───── MATERIAL SHOWN ─────

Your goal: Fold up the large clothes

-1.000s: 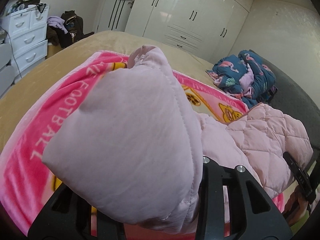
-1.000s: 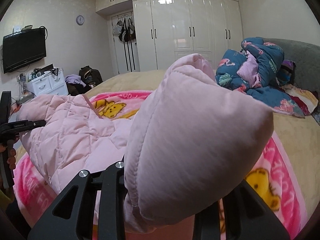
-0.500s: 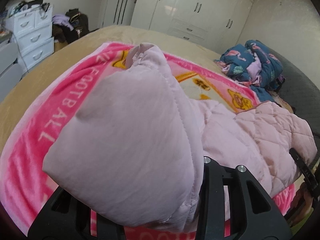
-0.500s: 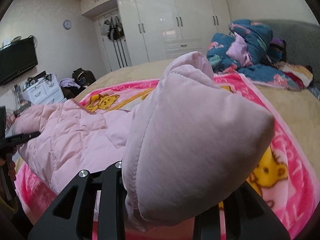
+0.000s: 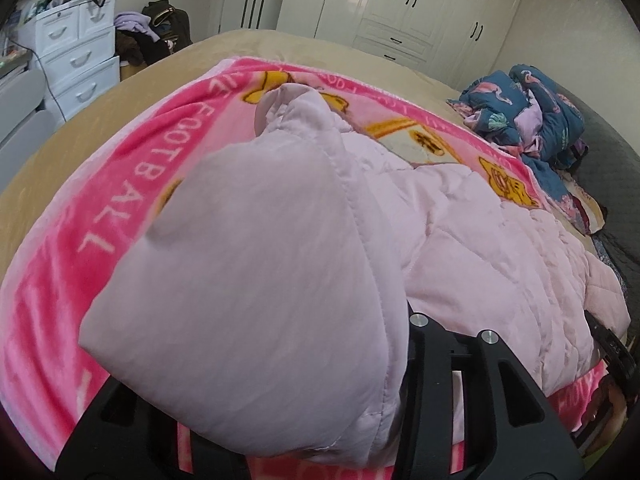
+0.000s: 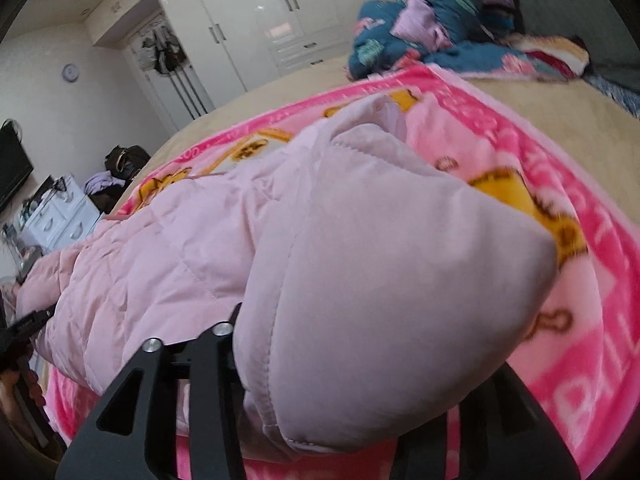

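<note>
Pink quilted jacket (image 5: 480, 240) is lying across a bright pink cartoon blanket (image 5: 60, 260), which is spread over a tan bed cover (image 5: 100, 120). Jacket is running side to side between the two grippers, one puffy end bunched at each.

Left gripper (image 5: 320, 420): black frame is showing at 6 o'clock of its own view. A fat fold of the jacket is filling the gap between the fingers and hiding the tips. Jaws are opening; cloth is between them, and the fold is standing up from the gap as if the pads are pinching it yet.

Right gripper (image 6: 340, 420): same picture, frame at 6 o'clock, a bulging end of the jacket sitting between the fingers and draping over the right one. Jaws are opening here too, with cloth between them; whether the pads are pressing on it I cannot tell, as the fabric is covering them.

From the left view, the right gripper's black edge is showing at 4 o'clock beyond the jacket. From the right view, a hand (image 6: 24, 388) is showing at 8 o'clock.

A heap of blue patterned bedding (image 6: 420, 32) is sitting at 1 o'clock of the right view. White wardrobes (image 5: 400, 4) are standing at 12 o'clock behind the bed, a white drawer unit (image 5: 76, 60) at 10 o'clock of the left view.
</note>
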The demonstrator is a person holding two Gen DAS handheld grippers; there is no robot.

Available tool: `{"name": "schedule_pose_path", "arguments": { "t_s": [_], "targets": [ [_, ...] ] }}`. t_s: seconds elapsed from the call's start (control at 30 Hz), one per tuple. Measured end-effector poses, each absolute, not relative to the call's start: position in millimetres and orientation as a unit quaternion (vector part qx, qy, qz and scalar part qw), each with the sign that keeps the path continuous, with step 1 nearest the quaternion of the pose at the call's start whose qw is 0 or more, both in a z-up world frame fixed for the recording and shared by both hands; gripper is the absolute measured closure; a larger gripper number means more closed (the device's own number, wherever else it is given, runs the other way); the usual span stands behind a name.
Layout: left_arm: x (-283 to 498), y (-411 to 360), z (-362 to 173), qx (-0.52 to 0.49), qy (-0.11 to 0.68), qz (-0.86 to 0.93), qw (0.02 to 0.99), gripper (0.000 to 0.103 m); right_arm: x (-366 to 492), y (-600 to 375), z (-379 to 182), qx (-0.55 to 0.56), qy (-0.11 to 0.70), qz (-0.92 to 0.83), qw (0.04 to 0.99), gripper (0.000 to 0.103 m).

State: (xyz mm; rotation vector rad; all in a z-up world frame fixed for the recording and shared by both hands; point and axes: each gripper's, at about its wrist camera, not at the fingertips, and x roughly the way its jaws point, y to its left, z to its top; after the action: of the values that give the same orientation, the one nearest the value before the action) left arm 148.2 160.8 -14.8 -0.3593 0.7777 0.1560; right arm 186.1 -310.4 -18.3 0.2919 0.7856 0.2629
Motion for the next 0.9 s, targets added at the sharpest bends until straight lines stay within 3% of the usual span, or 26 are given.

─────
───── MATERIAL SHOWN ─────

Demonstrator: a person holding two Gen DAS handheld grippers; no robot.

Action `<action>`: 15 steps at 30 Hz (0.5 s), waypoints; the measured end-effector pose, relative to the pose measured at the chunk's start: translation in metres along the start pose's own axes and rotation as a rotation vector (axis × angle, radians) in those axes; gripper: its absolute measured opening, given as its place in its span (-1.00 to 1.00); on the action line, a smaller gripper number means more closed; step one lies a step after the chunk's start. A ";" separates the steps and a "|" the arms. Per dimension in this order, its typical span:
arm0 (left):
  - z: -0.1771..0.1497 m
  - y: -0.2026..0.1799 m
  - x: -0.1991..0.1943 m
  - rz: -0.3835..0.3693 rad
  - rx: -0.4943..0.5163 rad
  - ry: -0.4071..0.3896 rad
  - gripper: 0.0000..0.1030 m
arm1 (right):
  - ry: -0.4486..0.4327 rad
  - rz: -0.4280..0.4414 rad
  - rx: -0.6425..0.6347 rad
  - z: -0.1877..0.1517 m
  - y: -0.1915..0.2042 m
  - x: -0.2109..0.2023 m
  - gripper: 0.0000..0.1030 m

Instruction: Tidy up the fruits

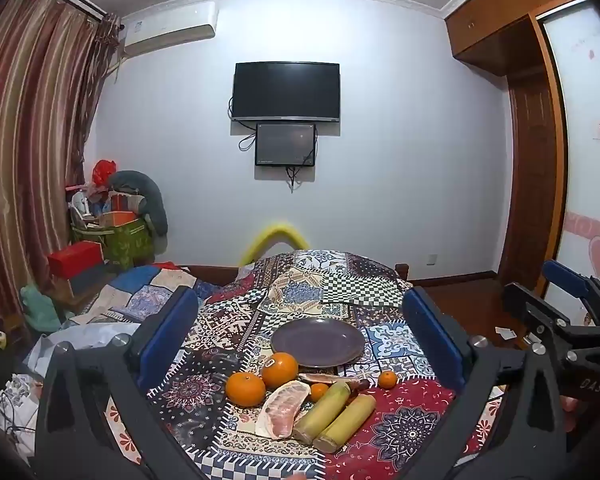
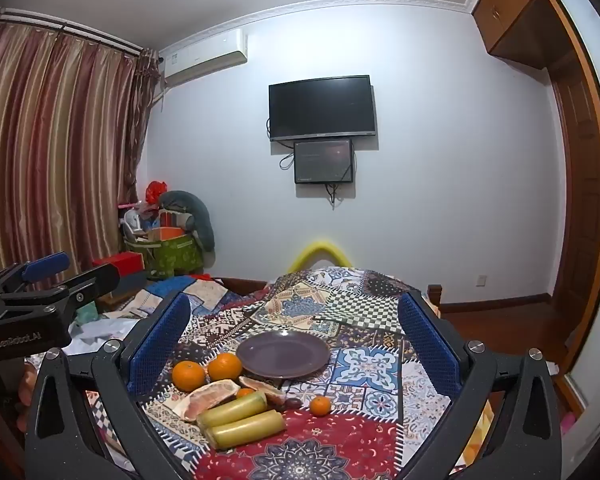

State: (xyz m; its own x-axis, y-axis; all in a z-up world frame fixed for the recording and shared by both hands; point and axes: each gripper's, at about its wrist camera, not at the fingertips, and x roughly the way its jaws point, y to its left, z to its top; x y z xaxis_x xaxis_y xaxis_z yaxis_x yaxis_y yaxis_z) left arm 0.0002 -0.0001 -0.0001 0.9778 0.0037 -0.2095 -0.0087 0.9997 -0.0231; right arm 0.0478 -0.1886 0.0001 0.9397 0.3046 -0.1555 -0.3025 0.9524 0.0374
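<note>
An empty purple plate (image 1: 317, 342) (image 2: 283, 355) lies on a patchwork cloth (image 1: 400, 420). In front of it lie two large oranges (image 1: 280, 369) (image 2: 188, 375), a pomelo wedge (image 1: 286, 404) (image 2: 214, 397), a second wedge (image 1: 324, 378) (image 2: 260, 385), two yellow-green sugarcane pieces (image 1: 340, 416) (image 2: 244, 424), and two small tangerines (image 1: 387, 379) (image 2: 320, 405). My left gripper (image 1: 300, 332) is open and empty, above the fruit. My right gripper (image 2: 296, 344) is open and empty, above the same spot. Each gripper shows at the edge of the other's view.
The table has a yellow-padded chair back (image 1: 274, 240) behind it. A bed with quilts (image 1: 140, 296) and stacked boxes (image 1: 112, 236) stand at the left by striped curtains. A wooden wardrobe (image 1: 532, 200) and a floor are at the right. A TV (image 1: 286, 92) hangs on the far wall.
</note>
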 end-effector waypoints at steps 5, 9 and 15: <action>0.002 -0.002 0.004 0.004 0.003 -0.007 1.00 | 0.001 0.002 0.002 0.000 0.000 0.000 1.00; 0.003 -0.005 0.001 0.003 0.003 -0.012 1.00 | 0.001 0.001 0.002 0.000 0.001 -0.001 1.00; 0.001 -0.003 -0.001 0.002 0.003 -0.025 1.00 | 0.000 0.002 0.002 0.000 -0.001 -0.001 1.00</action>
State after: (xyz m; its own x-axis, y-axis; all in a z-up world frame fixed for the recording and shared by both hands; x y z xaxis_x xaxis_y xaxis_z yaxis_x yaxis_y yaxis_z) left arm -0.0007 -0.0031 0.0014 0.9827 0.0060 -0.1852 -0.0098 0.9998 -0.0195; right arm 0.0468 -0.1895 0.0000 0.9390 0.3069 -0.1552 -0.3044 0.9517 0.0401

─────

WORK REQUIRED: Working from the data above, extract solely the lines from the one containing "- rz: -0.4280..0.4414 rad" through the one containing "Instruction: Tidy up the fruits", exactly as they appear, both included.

RESPONSE TO THIS TASK:
  - rz: -0.4280..0.4414 rad
  - rx: -0.6425..0.6347 rad
  - z: -0.1877..0.1517 m
  - y: -0.1915..0.2042 m
  - x: -0.2109..0.2023 m
  - gripper: 0.0000..0.1030 m

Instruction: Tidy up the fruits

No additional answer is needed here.